Task objective = Your task is to give the listing below back word for word, pictures excluded.

Supplied material =
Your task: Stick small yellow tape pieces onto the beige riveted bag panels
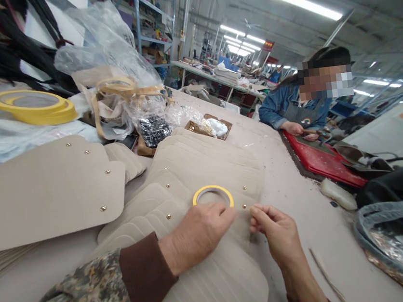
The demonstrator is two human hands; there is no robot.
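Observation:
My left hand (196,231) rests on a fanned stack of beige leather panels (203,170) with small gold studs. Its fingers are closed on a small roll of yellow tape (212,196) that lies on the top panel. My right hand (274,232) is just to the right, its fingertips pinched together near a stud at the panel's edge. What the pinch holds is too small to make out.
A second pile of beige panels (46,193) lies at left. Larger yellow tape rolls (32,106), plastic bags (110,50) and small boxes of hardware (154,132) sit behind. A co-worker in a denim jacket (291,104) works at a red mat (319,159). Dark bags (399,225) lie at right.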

Result =
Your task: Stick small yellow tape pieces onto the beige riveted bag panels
The demonstrator is two human hands; there is no robot.
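Observation:
My left hand (196,231) rests on a fanned stack of beige leather panels (203,170) with small gold studs. Its fingers are closed on a small roll of yellow tape (212,196) that lies on the top panel. My right hand (274,232) is just to the right, its fingertips pinched together near a stud at the panel's edge. What the pinch holds is too small to make out.
A second pile of beige panels (46,193) lies at left. Larger yellow tape rolls (32,106), plastic bags (110,50) and small boxes of hardware (154,132) sit behind. A co-worker in a denim jacket (291,104) works at a red mat (319,159). Dark bags (399,225) lie at right.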

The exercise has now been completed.